WHAT THE EXERCISE ASKS: Return the listing below unchanged, except that the pictures are dropped.

══════

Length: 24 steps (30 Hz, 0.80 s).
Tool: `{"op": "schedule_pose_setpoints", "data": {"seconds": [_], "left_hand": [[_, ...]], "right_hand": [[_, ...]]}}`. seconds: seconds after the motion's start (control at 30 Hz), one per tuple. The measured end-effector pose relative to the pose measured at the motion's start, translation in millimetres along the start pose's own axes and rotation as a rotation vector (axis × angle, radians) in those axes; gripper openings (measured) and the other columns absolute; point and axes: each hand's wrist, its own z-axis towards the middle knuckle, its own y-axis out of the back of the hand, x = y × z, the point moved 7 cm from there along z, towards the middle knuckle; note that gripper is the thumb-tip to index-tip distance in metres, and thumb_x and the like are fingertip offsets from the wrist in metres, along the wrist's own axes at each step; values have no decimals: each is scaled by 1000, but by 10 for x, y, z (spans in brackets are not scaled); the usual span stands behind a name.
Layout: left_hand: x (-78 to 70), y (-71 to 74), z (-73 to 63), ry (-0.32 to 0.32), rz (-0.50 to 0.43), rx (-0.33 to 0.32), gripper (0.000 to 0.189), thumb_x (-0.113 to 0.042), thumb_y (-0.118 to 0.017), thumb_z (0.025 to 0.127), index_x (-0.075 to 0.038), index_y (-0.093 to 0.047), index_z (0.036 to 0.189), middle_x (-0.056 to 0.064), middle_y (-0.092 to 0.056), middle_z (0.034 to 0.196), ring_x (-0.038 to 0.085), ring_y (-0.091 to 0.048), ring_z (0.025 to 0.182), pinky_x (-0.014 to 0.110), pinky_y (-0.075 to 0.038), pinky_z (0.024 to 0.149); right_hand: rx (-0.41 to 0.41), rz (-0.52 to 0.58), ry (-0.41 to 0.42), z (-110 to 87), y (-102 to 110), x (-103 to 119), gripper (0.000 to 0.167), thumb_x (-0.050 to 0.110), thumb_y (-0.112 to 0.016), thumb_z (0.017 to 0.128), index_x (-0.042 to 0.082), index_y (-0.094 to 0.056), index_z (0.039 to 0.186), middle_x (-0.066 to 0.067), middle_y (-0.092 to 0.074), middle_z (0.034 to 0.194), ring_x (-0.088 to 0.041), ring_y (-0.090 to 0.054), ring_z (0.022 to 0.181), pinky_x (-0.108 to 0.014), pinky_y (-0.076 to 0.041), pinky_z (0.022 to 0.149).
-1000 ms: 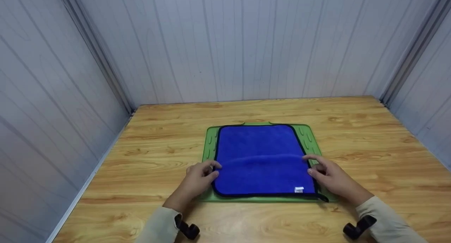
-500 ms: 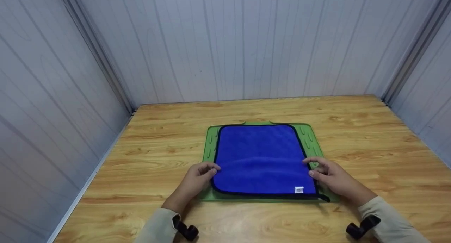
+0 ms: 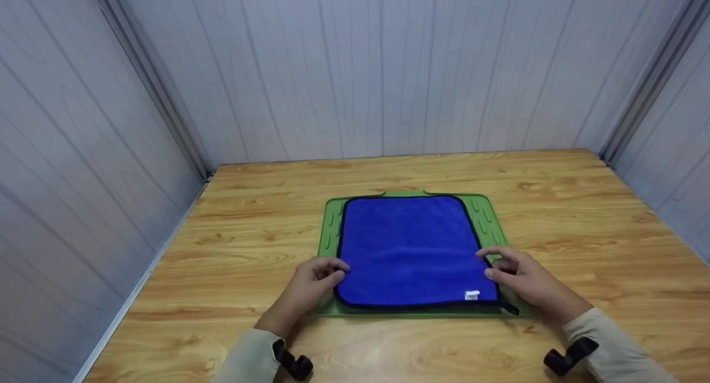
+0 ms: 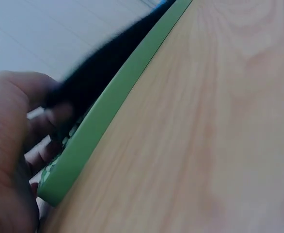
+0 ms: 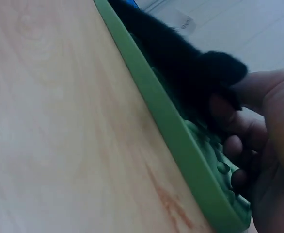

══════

RESULT:
Length: 24 steps (30 Hz, 0.80 s).
Tool: `{"op": "schedule_pose_setpoints", "data": {"seconds": [_], "left_hand": [[_, ...]], "right_hand": [[_, ...]]}}`. seconds: seconds after the motion's start (control at 30 Hz), one per tuple. The measured end-effector pose relative to the pose measured at the motion's start, translation in millimetres along the start pose's own axes and rotation as a rotation vector (axis × angle, radians) in those axes; gripper openings (measured) and the other columns absolute; point and axes: each hand's wrist, its own z-axis towards the middle knuckle, its own y-axis out of the back of the hand, x = y × z, the point moved 7 cm from there along z, towards the middle knuckle; note that gripper is the thumb-tip to index-tip distance in metres, and thumb_x and the like are fingertip offsets from the wrist in metres, along the wrist's own axes at each step; values have no decimals: each is scaled by 1000, but by 10 for x, y, z (spans in brackets are not scaled); the usual span stands behind a name.
Layout: left_hand: x (-78 to 70), y (-71 to 74), z (-73 to 63), ry (-0.32 to 0.32), rz (-0.50 to 0.43), rx (-0.33 to 0.32), gripper (0.000 to 0.189), thumb_x (-0.113 to 0.042), thumb_y (-0.118 to 0.017), thumb_z (0.025 to 0.127), index_x (-0.075 to 0.038), index_y (-0.093 to 0.047), index_z (0.036 to 0.189), middle_x (-0.056 to 0.064), middle_y (-0.092 to 0.056), middle_z (0.034 to 0.196), ring_x (-0.038 to 0.085), ring_y (-0.091 to 0.048), ring_z (0.025 to 0.182), pinky_x (-0.014 to 0.110), pinky_y (-0.075 to 0.038), pinky_z (0.024 to 0.149); right_hand: rx (-0.41 to 0.41), rz (-0.52 to 0.58), ry (-0.41 to 0.42), z (-110 to 87), y (-102 to 110), x (-103 to 119), gripper (0.000 to 0.167), thumb_x (-0.050 to 0.110), thumb_y (-0.112 to 0.016), thumb_z (0.017 to 0.128), index_x (-0.042 to 0.082), index_y (-0.094 to 0.056), index_z (0.039 to 0.186), middle_x (-0.066 to 0.067), middle_y (-0.092 to 0.074), middle_z (0.034 to 0.194), ring_x (-0.088 to 0.041), ring_y (-0.090 to 0.054), ring_z (0.022 to 0.181), pinky_x (-0.108 to 0.014), pinky_y (-0.076 to 0.041), pinky_z (0.022 to 0.149).
-1000 ms: 
-500 ms: 
+0 ms: 
+0 ms: 
+0 ms: 

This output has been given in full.